Nel ritagliare i ricordi si ricostruiscono quattro generazioni, in un intreccio fitto di personaggi, di storie, di epoche. Riempie subito la scena il bisnonno che si distingue quando cammina per strada “alto e magro, con la finanziera, le mani fini e ben curate che dondolano il bastone con il manico d’argento, il pince-nez, i capelli scuri”. Amante dell’avventura, dell’alcool, delle donne, capace di concepire progetti di vita ai limiti dell’impossibile, soprattutto dopo eccessive bevute.

Non è meno forte la figura della bisnonna, quasi venti anni più giovane di lui. Nella loro soffitta esplode “una passione così ardente che la terra prendeva fuoco”. La bisnonna sarà sempre capace di perdonare - forse sono i difetti di lui che la affascinano - ma anche un giudice severo.

Con la vita avventurosa dei bisnonni Stefánsson torna ai vasti spazi disabitati della sua isola, nelle terre dei fiordi, dove un ghiacciaio sovrasta come una enorme montagna bianca e l’isolamento è assoluto.

Lì il bisnonno realizza il suo improvviso desiderio di fare il contadino, decidendo da solo, portando con sé la giovane moglie e tre figli. È proprio in un silenzio sovrumano, quando il cielo della notte è fitto di lumi, che si sentono crepitare le stelle. QQuel ritiro agreste non dura molto, per lui ogni situazione ha presto dei limiti, la sua vita un alternarsi di cadute e di risalite, con un susseguirsi di buoni propositi tutti destinanti a svanire. Lui sa convincere, “le parole sono la sua casa” ma non ha senso pratico, tuttavia è capace di grandi gesti di sacrificio e di altruismo, come durante la spagnola, nel 1918.

Che importanza ha avuto nella vita della bisnonna un capitano dai capelli rossi responsabile delle consegne via mare alla fattoria sul fiordo? Chi è la giovane sulla cui tomba lei va a portare un fiore? Perché mai la figlia più piccola ha sempre tenuto sotto il cuscino una strana conchiglia ed un sasso? Da che l’ha ricevuti? Trascorre tanta passione in tutte queste storie, e tanto amore.

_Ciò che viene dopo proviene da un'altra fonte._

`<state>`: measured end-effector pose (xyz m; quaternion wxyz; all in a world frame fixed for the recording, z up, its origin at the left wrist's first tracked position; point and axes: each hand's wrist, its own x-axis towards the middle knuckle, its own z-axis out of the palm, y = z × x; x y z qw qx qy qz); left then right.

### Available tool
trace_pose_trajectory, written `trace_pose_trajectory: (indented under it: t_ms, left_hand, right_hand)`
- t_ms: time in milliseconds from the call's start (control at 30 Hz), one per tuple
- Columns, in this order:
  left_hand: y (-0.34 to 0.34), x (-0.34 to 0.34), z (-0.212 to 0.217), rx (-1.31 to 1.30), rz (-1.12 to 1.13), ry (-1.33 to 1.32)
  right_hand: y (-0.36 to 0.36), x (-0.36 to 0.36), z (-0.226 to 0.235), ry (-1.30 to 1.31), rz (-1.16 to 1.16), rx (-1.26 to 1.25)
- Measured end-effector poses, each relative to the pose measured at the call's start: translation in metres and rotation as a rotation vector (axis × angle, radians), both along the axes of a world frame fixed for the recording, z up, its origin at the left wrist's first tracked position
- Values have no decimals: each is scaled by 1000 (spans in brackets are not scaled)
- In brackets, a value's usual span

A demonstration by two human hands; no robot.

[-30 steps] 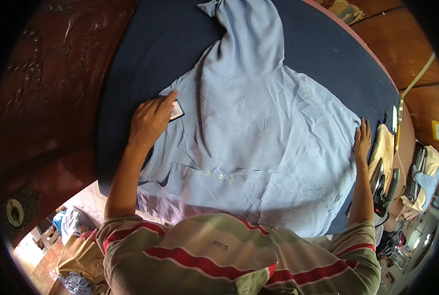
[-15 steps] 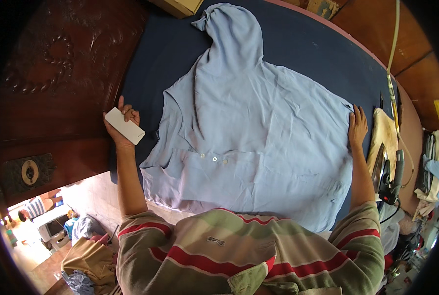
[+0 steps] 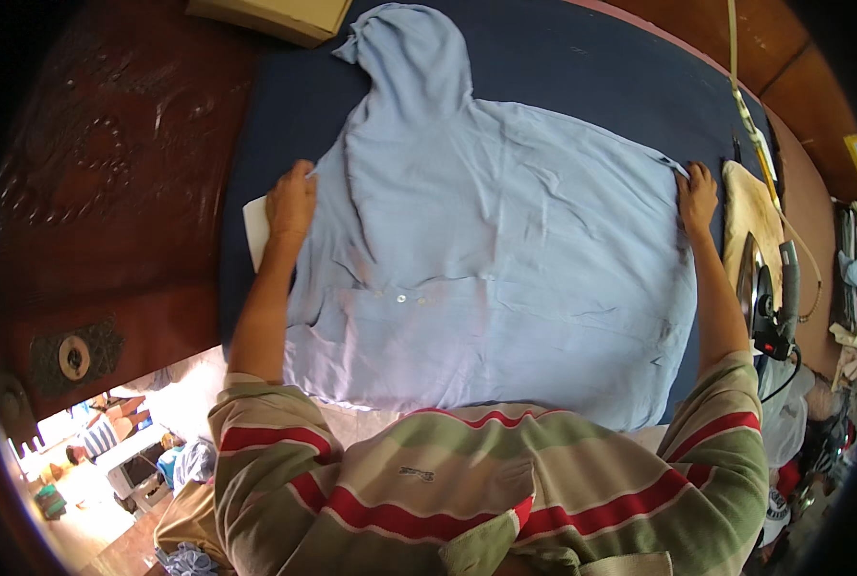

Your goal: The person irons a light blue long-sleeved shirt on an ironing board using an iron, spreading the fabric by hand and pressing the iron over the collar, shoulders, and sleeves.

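Observation:
A light blue shirt (image 3: 505,230) lies spread over the dark blue table cover (image 3: 572,58), its upper part bunched toward the far side. Small pale buttons show across its lower middle. My left hand (image 3: 292,202) pinches the shirt's left edge. Beside that hand, partly hidden by it, a flat white rectangular slab (image 3: 254,230) sticks out; whether it is in the palm or on the table I cannot tell. At the shirt's right corner, my right hand (image 3: 698,197) has its fingers closed on the fabric.
An iron (image 3: 764,307) with a grey handle stands right of my right forearm, against a beige pad (image 3: 738,202). A cord (image 3: 745,106) hangs above there. A cardboard box (image 3: 284,14) sits far left, and carved dark wood (image 3: 111,240) borders the left side.
My left hand has moved right and away from me, from palm-up with the white slab across it to gripping the shirt's edge. The shirt's right side looks pulled straighter.

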<state>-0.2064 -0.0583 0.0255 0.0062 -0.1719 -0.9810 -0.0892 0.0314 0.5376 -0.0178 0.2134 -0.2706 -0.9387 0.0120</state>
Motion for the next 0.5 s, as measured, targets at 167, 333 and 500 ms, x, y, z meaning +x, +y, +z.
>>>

Stefánsson ama lasciare il lettore a porsi domande, a ricostruire alberi genealogici con pazienza, e talvolta concede solo pochi elementi per intuire. Non cerca lettori frettolosi neppure in questo romanzo carico di magia, con troll e trollesse che animano la fantasia dei bambini, che ci fa sentire il “silenzio bianco, la quiete bianca dove si sentono crescere i ghiaccioli”; che ci apre ad un mondo di notti lunghe e di gelo, ma anche alla luce che torna come un regalo nella breve estate, con le notti chiare che mangiano le stelle.